- [Problem requirements] Go through the data below. List every line that holds the word "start".

- [Raw data]
*****
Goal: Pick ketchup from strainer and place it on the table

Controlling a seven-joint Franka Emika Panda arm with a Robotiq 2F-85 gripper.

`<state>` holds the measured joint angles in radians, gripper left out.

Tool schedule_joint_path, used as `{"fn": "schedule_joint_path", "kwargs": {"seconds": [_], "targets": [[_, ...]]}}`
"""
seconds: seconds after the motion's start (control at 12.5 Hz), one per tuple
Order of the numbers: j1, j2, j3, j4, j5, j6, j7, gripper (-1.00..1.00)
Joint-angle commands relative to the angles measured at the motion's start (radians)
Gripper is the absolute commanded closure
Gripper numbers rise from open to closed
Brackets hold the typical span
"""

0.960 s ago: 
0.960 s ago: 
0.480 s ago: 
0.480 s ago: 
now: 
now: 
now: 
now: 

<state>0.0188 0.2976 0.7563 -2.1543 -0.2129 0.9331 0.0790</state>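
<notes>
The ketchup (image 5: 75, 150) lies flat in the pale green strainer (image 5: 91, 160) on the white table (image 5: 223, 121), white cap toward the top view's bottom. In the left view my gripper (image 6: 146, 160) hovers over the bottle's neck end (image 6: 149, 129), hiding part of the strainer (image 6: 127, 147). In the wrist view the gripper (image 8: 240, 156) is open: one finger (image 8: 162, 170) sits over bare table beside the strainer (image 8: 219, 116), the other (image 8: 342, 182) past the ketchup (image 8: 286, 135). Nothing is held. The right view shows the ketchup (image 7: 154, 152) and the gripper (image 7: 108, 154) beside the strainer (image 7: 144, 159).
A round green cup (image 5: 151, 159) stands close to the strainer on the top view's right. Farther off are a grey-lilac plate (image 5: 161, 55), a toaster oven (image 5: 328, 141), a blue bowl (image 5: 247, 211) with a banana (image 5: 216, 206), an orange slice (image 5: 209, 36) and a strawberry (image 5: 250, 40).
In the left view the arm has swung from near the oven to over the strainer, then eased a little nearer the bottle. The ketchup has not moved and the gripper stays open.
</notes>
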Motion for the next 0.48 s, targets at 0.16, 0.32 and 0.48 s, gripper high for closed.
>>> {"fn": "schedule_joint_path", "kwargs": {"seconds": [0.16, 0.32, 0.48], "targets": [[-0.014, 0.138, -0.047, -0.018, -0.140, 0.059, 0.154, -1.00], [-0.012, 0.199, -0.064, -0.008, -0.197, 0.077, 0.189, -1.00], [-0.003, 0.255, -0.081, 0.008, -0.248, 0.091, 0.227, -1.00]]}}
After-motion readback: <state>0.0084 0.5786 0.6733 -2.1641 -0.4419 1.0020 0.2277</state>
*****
- [Response]
seconds: seconds after the motion's start (control at 12.5 Hz), one per tuple
Joint-angle commands relative to the angles measured at the motion's start (radians)

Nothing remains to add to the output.